Work instructions :: Look through the data below and return each line where "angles" appears.

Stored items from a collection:
:::
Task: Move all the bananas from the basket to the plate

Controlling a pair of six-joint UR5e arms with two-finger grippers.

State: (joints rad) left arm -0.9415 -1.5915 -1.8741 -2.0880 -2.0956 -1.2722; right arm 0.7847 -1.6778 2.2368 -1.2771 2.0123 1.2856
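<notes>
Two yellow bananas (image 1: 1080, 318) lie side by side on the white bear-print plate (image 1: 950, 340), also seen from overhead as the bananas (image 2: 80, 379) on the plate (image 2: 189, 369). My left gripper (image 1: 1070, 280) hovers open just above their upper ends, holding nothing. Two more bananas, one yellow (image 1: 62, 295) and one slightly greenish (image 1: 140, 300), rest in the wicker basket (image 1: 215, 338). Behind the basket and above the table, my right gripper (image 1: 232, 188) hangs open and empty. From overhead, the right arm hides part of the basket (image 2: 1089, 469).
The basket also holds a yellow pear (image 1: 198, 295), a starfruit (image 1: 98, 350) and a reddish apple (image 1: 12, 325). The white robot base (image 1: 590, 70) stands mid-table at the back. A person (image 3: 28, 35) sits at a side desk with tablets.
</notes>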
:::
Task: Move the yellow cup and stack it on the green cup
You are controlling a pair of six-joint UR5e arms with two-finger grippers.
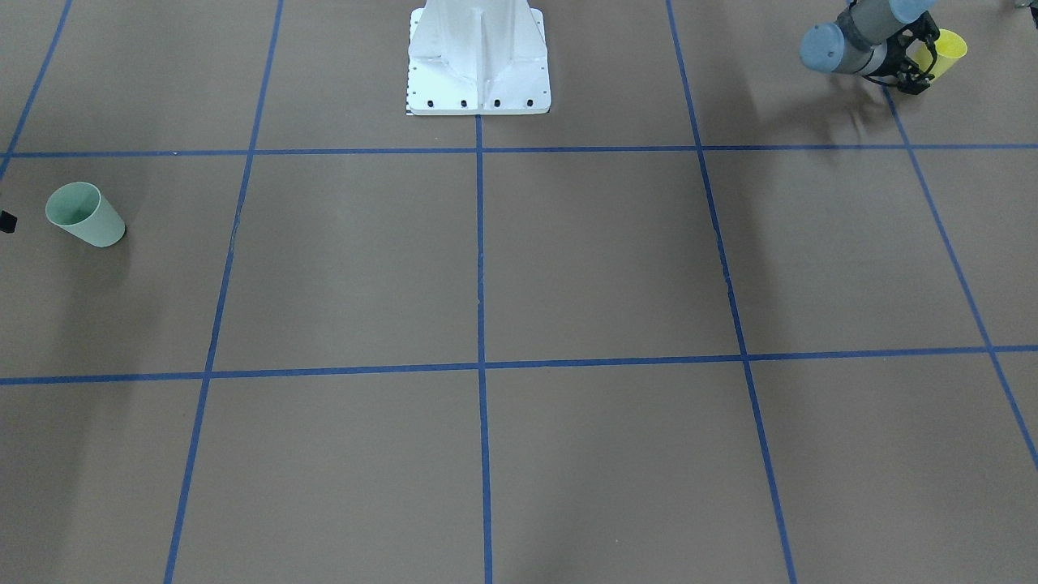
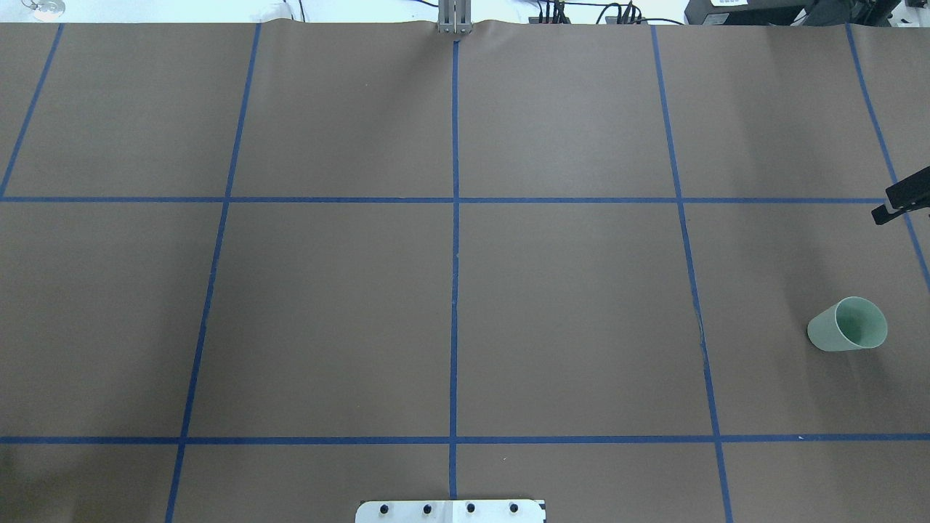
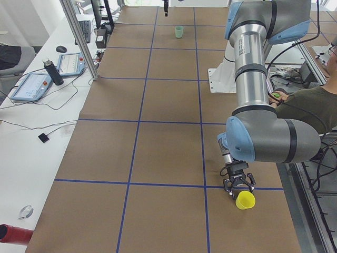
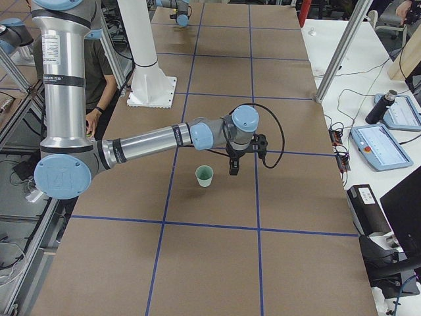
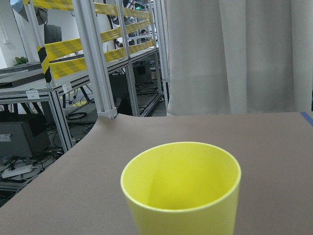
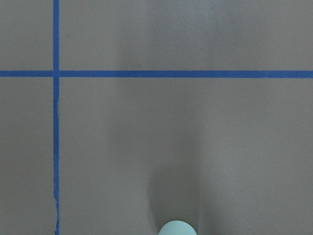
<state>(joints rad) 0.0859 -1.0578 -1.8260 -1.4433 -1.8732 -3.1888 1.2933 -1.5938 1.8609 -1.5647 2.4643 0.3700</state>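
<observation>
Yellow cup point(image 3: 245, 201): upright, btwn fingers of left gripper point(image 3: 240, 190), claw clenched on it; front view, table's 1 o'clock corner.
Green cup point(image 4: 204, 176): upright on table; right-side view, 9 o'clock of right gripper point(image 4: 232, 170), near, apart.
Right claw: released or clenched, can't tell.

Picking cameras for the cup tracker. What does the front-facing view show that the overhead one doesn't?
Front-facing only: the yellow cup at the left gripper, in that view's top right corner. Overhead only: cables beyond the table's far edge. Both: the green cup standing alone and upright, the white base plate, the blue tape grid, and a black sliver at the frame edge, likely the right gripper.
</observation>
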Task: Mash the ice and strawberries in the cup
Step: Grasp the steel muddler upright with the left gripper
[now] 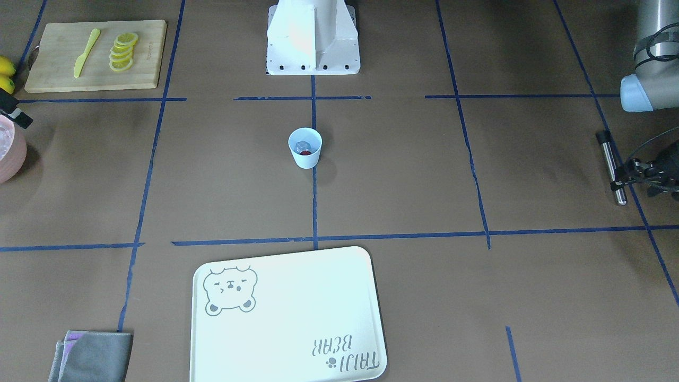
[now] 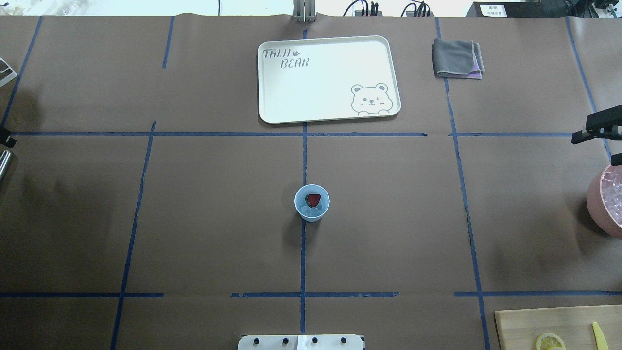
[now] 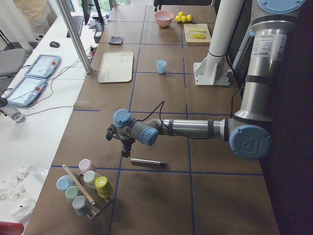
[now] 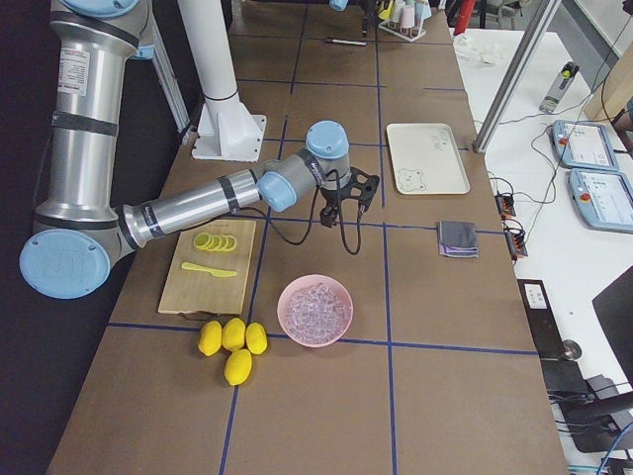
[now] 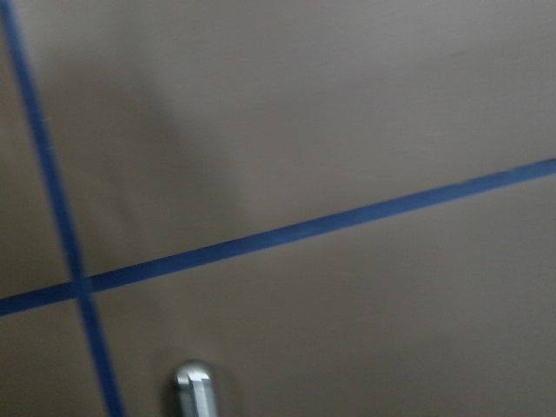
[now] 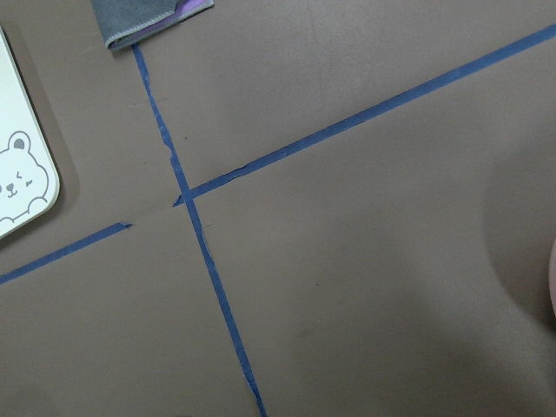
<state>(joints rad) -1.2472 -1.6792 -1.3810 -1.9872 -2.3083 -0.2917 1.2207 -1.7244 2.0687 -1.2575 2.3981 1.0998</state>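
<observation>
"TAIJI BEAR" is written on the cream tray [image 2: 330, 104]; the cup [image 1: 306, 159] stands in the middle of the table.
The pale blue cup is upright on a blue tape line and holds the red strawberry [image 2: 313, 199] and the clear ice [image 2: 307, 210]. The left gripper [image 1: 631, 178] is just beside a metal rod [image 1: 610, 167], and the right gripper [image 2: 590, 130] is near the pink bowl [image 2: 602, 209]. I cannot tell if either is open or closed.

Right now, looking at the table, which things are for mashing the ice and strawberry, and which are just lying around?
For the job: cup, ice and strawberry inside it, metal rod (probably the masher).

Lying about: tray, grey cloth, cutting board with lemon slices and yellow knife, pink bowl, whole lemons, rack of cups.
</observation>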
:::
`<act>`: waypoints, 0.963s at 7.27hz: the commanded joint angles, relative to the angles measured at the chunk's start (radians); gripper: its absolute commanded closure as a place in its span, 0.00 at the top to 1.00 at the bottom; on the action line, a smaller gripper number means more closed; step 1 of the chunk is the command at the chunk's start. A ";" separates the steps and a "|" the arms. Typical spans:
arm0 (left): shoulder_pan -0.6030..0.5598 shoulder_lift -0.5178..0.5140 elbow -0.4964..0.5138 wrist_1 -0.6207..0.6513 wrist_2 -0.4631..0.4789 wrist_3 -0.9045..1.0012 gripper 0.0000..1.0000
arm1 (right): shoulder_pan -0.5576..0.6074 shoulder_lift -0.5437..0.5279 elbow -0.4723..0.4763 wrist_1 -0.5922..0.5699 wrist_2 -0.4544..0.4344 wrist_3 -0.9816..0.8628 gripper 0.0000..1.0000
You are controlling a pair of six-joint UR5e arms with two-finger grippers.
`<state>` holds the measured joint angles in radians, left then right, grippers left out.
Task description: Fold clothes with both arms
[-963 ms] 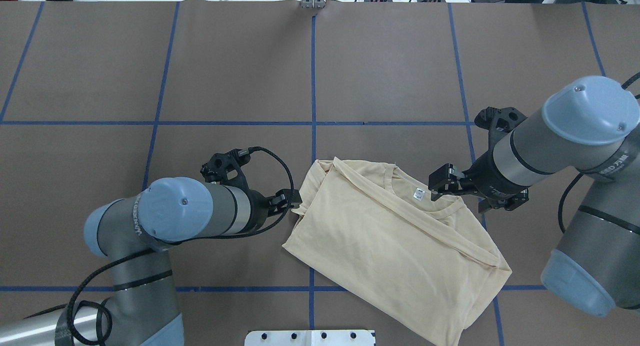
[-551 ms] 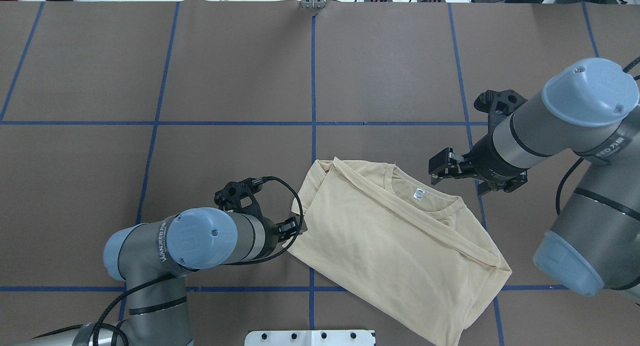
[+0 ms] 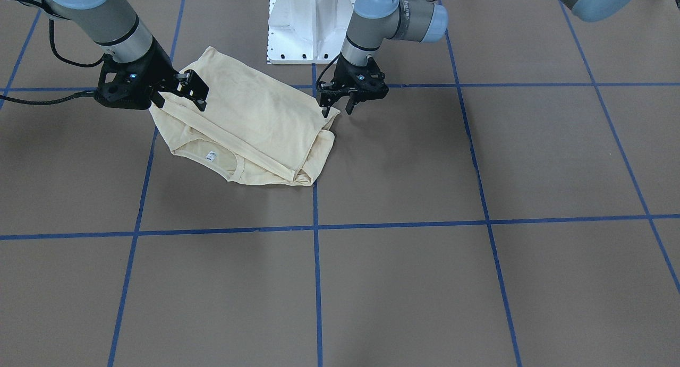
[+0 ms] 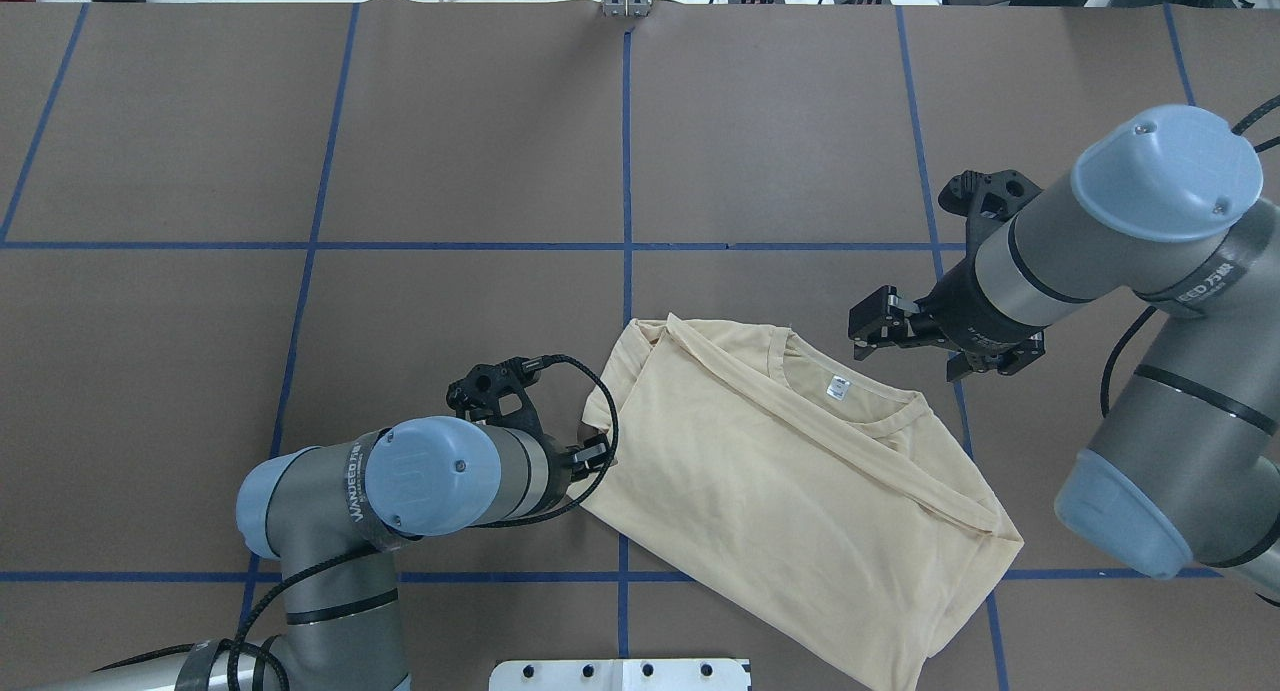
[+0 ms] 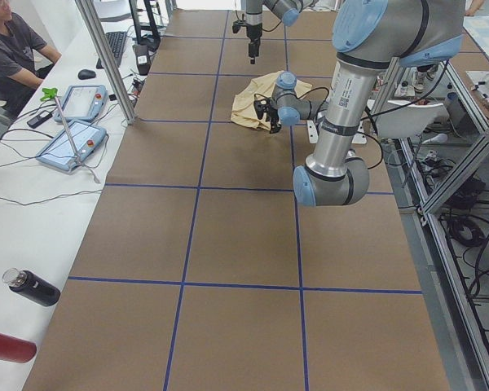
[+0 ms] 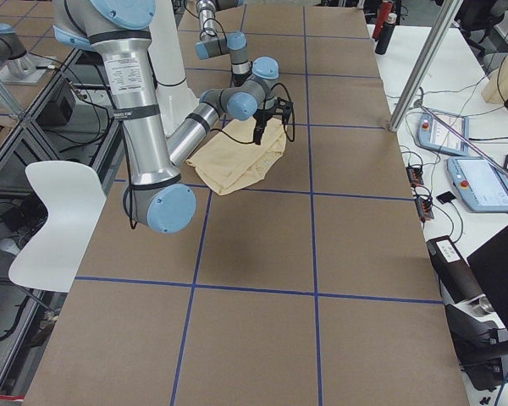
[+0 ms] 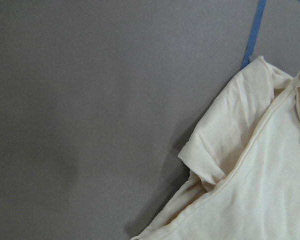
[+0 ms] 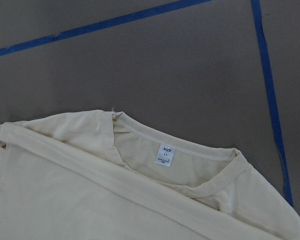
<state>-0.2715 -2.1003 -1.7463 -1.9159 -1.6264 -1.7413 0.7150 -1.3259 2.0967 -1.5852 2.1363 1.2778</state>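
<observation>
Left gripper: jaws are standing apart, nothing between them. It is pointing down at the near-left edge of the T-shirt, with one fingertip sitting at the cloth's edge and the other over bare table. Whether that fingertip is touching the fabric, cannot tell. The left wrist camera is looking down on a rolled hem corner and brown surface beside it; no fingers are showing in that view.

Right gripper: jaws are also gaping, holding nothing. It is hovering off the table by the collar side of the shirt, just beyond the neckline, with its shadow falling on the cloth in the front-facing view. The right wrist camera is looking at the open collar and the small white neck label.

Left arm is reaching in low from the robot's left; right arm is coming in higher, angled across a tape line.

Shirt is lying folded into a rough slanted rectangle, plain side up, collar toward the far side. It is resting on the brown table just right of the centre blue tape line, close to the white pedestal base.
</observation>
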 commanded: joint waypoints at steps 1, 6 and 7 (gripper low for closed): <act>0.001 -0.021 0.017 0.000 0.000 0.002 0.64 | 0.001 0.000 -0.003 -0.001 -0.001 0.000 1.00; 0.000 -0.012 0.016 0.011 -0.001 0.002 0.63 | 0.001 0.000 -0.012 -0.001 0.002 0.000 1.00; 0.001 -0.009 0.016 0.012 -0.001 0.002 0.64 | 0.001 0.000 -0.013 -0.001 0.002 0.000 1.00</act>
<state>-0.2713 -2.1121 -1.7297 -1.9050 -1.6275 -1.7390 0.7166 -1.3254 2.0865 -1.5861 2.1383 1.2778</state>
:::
Reply to the exercise ::
`<act>`: waypoints, 0.963s at 7.27hz: the commanded joint angles, relative to the angles measured at the chunk's start (radians); gripper: its absolute commanded closure as a place in its span, 0.00 at the top to 1.00 at the bottom; on the action line, a smaller gripper number means more closed; step 1 of the chunk is the command at the chunk's start. A ";" separates the steps and a "|" the arms. Typical spans:
`<state>` holds the measured joint angles in radians, left then right, grippers left out.

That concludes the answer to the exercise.